10.22.2006

Philly free-fall

And we have our first firing and high-profile resignation of the new season.

Off to a 1-6-1 start and on the verge of becoming irrelevant, the Flyers fired head coach Ken Hitchcock on Sunday and accepted the resignation of general manager Bobby Clarke.

Hitchcock, who led Dallas to its only Stanley Cup in 1999 and is noted for having a no-nonsense style, was unable to match that success in Philadelphia -- which hasn't had a victory parade for the Flyers in 31 years. Through the first three weeks of the season, Hitchcock quickly shot up the charts to become the coach most likely to be axed first. I would've thought that honor was being saved for Columbus' Gerard Gallant.

Even more suprising was Hitchcock's dismissal happened after he was given a contract extension through the 2008-09 season during training camp last month.

He spent six successful seasons coaching Kamloops of the WHL to a pair of league championships and spent three seasons coaching two teams in the defunct IHL before joining the big league. While his style may have worked well with young and inexperienced players, he failed to realize for the second time that NHL players quickly tired of his act despite trying to change.

"If you talk to a group of 20 players, there's no impact," Hitchcock said in 1999. "You have to have leaders and let them push the message across. If I think there's a problem, I [bring] the veterans in and say, 'Here's the problem, go solve it.'"

In that interview, he called himself an "old-school" coach trying to live new times.

"This has become less of Xs and Os, and more of a people business," Hitchcock added. "I'm still running drills. Players want a similar routine. [But] I'm adapting to compromise."

The final straw for Hitch probably occurred Tuesday when he left goaltender Robert Esche in for the entire game in a 9-1 loss to Buffalo, the Flyers' most lopsided loss in nearly 13 years. Simon Gagne, Mike Knuble and the injured Peter Forsberg (sprained wrist) have accounted for 10 of Philadelphia's 15 goals in 2006-07.

Forsberg, the new Flyers captain, said he didn't think players tuned out Hitchcock.

“I think everybody knows Hitch. He demands a lot from the players, and he’s been here for a long time. But, I’m not putting all the blame on Hitch or anybody else. I look at myself. I don’t think we tuned him out, and I think Hitch is a good coach, but sometimes you need a change," Forsberg said.

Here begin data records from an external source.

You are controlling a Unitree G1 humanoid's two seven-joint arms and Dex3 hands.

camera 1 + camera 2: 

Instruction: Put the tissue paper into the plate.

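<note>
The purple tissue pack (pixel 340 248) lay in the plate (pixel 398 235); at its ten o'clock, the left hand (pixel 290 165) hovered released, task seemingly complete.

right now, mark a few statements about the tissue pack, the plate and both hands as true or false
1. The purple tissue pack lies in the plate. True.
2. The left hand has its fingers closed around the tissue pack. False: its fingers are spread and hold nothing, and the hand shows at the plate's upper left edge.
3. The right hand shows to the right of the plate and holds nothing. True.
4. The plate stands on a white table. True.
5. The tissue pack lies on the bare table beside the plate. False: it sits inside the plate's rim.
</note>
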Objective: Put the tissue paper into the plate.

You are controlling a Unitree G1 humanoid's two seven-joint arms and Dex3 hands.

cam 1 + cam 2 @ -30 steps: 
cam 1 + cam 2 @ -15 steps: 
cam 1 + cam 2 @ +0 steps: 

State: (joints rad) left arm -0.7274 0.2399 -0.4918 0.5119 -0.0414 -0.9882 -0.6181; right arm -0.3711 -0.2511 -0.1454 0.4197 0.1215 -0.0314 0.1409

Clarke, long considered the face of the franchise dating back to days of the "Broad Street Bullies," was in his second stint as GM and got them into the Cup finals in 1985, 1987 and 1997. Overall, he spent 19 years as GM.

"I felt strongly from the end of last season on, I don't know if the right word is burnt out or tired, but the decisions that had to be made, I was not willing to make them," Clarke said. "I was letting other people make them. I know I didn't do the right job for this organization."

That now falls to interim GM Paul Holmgren and new coach John Stevens -- a former Flyer who led at AHL's Phantoms to the Calder Cup in 2005, Philadelphia won't play again until Thursday against Atlanta.